“I have personally received 15 to 20 emails from young technical students, business students who are wondering how they can get involved with clean tech,” said the CEO of Burnaby-based Foresight Cleantech Accelerator Centre, adding messages have been pouring in from somewhat older professionals as well.
“They’re eager, they’re passionate, they’re all currently employed and they’re saying, ‘I don’t think my company is invested enough in clean tech and climate change.’”
As extreme weather events increasingly pull the West Coast at the seams, B.C.’s clean-technology industry – a sector pursuing everything from sucking carbon from the atmosphere to producing clean nuclear power – may be poised to capitalize on increased interest from both talent and investors.
“In the next few years, we’re going to more than quadruple our workforce,” said Jay Brister, chief business development officer at General Fusion Inc.
The Burnaby-based company closed a US$130 million Series E funding round last month as it moves towards commercializing its fusion power technology by building a prototype plant in the U.K. And with more than US$300 million raised from investors to date, the Jeff Bezos-backed firm is now in the midst of opening a new headquarters on Vancouver International Airport land.
“B.C. is kind of at the centre of a really thriving world-class technology innovation ecosystem,” Brister said. “There’s a lot going on here. We want to be definitely a piece of that to move B.C. forward in this space.”
Speaking about the industry more broadly, he said investment in the clean-tech sector is clearly on the rise amid the increased number of extreme weather events, but is “still not enough to really move the needle, I would say, in the longer-term resolution [to address] climate change.”
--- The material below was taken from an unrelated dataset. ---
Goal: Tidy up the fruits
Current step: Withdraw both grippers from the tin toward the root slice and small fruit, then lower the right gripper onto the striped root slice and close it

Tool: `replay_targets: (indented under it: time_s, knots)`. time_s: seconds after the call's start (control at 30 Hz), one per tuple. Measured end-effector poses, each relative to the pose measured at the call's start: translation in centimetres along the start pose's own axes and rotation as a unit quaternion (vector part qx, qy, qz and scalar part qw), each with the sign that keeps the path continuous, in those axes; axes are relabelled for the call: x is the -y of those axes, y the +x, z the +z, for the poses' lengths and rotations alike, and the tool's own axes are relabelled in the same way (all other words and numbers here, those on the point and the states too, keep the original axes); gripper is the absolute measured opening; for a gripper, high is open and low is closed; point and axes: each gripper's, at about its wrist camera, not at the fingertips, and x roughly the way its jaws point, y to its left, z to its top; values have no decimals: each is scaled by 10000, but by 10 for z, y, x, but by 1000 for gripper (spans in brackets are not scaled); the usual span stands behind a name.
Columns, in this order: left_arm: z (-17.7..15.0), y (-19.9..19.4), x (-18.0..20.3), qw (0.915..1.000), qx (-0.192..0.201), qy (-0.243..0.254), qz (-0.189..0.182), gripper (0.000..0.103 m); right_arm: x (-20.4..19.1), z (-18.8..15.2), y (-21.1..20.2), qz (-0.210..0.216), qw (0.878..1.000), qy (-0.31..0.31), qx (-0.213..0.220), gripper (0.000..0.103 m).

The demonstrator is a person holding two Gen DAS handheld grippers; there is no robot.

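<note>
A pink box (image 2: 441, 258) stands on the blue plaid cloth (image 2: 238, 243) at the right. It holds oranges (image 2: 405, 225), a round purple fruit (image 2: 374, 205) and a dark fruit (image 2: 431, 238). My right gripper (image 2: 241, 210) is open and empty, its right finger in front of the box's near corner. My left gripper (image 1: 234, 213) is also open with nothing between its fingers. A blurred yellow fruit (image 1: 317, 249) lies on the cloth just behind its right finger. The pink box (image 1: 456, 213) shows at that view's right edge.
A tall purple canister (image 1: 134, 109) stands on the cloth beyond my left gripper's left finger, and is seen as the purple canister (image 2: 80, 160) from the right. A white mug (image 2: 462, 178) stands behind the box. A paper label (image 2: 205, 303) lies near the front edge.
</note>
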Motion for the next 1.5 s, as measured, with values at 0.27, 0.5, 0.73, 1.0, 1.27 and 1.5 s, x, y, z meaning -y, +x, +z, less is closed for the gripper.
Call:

A December report from financial services firm PwC found investment in companies behind technology aimed at fighting climate change hit US$87.5 billion globally between the second half of 2020 and the first half of 2021.
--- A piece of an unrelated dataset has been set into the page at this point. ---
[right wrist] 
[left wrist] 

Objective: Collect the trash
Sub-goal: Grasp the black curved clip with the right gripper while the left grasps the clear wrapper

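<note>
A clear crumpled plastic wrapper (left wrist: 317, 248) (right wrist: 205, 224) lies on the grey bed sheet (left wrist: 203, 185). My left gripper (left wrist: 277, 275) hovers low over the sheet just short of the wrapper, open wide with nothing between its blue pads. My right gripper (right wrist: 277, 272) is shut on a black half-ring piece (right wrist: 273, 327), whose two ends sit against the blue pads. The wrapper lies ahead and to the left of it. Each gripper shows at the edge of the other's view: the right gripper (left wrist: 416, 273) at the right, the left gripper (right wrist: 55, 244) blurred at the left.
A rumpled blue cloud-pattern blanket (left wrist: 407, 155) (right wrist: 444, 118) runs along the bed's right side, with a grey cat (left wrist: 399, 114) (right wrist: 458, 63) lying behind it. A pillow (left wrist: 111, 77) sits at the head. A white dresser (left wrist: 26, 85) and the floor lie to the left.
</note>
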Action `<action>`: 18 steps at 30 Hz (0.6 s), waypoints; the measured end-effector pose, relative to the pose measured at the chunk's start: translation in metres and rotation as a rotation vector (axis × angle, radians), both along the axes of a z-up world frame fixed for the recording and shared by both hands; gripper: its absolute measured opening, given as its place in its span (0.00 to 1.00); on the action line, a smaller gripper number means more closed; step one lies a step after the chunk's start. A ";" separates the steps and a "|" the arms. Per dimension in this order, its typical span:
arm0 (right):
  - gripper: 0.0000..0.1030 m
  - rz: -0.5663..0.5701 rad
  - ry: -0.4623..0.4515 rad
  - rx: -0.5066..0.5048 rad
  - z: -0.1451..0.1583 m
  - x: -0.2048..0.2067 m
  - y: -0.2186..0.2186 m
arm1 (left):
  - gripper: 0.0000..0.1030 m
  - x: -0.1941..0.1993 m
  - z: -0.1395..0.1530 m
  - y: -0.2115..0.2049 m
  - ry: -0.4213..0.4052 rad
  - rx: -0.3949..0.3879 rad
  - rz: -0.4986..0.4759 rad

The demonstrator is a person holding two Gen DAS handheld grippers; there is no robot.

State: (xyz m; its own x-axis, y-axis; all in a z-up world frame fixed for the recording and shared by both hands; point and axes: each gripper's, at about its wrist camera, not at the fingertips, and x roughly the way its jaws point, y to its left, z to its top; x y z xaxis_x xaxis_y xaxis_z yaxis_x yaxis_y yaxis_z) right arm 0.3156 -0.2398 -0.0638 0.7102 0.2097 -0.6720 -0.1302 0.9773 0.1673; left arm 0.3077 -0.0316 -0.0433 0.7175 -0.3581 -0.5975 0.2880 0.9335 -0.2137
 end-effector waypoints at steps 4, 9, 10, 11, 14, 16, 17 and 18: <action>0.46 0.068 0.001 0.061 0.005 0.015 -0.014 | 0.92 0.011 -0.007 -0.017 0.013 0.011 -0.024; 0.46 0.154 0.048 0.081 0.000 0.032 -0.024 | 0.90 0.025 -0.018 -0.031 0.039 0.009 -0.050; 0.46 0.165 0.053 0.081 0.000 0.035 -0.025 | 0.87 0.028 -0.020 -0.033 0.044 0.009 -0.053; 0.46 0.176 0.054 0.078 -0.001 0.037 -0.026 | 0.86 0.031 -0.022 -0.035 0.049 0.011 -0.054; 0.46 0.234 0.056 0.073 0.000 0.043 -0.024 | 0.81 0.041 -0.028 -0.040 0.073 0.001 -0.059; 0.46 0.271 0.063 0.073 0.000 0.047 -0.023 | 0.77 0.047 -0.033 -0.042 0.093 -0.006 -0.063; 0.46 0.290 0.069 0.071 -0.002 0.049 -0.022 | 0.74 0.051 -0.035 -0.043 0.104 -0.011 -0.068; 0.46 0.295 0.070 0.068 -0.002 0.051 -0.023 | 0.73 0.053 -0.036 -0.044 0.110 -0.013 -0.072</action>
While that’s up 210% compared with the US$24.8 billion invested during the same period a year earlier, Vancouver was not among the top five climate-tech hubs in PwC’s North American rankings, falling behind San Francisco, New York City, Boston, Seattle and L.A., respectively.
“We under-capitalize Canadian clean-tech companies at the early stage,” Jackson said. “It’s almost a joke to give a clean-tech company $500,000 in seed investment when in the States they’re getting $2 million, $3 million, $5 million, $10 million. But we just can’t compete and the companies just don’t have enough runway to really aggressively pursue the technology because they’re worried about how they’re going to get their next paycheque.”
Despite that disadvantage, she said, many of these Canadian startups could gain traction if the government tweaked some of its tax structures to meet its net zero commitments.
“For example, if they [businesses] make X number of dollars in investment in clean technology, they get certain tax breaks,” Jackson said.
“There are mechanisms that make sense, and they work and it drives market investments as opposed to relying on government grants and programs.”
A 2020 report from the Institute for Sustainable Finance (ISF) estimated it would take Canada $128 billion in investment over 10 years to meet its 2030 greenhouse gas emission targets.
Meanwhile, Brister and Jackson both said separately they expect more pressure to be applied to the private sector to combat the effects of climate change.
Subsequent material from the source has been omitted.